- Opening Delimiter -

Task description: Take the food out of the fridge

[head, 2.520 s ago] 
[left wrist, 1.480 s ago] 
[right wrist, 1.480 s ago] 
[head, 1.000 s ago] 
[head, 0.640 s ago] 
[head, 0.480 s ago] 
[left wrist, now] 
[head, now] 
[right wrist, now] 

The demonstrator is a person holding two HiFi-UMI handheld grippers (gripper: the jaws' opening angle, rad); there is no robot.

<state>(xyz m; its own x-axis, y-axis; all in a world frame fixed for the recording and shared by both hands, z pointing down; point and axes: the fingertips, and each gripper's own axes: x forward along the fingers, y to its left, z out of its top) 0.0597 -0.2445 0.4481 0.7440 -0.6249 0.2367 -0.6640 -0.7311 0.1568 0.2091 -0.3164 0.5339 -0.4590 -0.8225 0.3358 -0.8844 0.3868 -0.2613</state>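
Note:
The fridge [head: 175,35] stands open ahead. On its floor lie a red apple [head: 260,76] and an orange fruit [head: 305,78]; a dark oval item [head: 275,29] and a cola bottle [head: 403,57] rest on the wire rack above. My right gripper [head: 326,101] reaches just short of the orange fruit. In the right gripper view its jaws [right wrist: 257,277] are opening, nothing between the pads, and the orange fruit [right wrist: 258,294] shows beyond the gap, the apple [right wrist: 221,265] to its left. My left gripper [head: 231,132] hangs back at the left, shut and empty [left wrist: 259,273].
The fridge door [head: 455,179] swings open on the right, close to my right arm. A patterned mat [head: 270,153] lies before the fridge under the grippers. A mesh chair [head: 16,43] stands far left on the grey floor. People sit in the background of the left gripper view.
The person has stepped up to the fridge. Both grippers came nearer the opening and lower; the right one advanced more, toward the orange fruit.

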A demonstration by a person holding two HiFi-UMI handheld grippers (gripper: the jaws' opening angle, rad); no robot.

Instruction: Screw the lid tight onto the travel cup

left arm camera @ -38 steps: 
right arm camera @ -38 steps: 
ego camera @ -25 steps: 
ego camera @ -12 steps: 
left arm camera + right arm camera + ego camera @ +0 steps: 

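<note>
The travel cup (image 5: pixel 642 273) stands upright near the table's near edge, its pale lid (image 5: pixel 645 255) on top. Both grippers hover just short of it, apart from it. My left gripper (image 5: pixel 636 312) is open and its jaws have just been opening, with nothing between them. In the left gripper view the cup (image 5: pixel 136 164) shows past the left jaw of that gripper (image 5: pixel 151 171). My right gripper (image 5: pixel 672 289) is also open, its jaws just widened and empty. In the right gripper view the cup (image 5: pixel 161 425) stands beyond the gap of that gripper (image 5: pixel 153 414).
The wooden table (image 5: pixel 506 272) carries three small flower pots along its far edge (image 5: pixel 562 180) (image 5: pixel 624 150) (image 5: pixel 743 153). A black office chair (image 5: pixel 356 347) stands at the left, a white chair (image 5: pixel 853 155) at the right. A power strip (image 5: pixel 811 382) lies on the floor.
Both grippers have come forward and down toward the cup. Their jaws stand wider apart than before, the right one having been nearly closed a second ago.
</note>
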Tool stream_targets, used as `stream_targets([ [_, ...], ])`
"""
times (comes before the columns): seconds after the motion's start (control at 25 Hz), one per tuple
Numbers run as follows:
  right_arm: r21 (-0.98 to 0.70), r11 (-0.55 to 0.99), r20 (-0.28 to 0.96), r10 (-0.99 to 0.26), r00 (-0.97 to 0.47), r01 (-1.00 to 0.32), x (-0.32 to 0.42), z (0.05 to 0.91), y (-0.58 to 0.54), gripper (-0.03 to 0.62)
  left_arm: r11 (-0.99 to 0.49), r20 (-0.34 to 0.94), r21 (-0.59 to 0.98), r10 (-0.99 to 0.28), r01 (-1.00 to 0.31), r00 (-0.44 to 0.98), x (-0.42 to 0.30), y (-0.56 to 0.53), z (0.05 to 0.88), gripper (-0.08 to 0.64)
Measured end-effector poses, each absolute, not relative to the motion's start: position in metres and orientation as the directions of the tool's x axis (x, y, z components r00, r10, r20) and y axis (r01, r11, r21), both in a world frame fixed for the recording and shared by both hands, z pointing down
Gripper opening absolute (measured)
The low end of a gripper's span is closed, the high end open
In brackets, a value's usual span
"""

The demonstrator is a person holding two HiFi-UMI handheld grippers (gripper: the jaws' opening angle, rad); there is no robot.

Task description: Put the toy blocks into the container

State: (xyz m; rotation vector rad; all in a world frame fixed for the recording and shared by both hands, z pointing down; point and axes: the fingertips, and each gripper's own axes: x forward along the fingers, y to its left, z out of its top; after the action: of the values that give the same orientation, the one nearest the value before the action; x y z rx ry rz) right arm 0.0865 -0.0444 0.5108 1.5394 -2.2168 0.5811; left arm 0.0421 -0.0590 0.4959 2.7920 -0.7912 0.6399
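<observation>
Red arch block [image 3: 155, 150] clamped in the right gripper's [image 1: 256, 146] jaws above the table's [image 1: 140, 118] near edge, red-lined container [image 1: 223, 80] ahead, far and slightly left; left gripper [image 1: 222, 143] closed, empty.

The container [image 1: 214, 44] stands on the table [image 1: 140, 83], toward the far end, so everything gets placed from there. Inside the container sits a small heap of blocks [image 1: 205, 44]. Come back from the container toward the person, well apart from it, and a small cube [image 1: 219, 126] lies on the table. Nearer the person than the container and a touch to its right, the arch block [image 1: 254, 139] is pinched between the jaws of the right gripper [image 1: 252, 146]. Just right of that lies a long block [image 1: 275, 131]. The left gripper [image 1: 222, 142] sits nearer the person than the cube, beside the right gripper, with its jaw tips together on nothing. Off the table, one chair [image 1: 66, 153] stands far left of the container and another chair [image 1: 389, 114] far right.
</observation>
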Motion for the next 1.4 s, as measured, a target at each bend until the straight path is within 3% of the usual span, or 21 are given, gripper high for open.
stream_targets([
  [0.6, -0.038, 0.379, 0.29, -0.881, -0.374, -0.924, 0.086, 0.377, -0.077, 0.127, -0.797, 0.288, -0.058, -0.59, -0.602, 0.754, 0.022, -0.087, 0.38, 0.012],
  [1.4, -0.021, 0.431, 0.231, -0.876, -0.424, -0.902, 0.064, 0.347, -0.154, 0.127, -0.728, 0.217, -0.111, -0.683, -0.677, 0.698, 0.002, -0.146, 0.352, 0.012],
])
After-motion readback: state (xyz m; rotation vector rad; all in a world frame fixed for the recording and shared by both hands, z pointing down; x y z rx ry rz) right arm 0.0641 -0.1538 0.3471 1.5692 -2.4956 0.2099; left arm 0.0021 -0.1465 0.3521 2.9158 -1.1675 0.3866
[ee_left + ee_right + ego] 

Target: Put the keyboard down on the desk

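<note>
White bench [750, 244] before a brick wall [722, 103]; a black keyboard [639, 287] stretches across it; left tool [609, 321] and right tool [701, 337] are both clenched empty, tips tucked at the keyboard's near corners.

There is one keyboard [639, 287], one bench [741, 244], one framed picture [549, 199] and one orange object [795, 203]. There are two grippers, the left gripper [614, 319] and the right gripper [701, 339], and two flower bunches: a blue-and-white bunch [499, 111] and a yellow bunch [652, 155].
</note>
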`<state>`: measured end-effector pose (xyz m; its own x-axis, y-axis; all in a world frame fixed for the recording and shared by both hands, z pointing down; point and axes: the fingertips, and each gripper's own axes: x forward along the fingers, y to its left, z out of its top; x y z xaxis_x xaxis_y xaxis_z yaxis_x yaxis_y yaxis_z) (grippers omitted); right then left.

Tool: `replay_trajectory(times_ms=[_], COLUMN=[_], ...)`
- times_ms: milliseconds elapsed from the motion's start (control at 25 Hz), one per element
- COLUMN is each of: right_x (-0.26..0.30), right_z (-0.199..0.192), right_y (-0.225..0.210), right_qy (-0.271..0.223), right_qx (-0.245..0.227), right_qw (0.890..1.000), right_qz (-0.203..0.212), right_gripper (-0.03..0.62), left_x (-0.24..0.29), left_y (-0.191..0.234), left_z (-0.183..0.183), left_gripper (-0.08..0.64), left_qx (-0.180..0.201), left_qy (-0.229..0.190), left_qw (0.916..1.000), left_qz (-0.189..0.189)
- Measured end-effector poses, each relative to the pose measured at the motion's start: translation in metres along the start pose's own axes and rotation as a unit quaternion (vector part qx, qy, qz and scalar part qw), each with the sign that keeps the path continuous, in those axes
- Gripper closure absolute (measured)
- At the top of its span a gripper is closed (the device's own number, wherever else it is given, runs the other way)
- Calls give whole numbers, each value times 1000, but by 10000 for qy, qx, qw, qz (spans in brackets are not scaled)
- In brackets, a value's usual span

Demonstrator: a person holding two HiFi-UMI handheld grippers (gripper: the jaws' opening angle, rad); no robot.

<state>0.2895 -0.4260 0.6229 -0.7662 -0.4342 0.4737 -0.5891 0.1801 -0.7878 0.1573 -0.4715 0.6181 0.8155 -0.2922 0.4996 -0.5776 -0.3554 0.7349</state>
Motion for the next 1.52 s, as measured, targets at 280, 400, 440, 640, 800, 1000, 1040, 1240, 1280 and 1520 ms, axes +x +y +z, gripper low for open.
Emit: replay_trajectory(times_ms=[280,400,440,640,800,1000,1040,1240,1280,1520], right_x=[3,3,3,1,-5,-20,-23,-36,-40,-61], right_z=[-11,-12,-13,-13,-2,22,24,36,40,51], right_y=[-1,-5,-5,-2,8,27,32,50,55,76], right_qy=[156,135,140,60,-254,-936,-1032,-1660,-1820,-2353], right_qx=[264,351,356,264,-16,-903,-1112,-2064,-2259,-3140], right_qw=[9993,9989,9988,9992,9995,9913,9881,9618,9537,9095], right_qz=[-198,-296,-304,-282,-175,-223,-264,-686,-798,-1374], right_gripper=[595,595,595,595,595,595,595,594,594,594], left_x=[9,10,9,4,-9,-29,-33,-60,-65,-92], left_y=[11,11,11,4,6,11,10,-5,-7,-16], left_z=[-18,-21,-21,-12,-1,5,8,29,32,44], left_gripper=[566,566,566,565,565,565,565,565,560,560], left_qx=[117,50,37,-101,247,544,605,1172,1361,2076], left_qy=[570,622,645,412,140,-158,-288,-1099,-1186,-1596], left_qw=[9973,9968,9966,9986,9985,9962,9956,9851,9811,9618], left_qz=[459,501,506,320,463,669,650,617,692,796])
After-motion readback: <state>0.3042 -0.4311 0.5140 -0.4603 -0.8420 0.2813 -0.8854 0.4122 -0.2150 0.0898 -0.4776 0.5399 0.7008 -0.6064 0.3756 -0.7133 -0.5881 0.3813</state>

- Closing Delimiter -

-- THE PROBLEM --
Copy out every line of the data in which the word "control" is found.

-- RESULT OF THE EXERCISE --
times (comes before the columns): seconds after the motion's start (control at 25 Hz), one per tuple
- times_ms: milliseconds elapsed from the motion's start (control at 25 Hz), one per element

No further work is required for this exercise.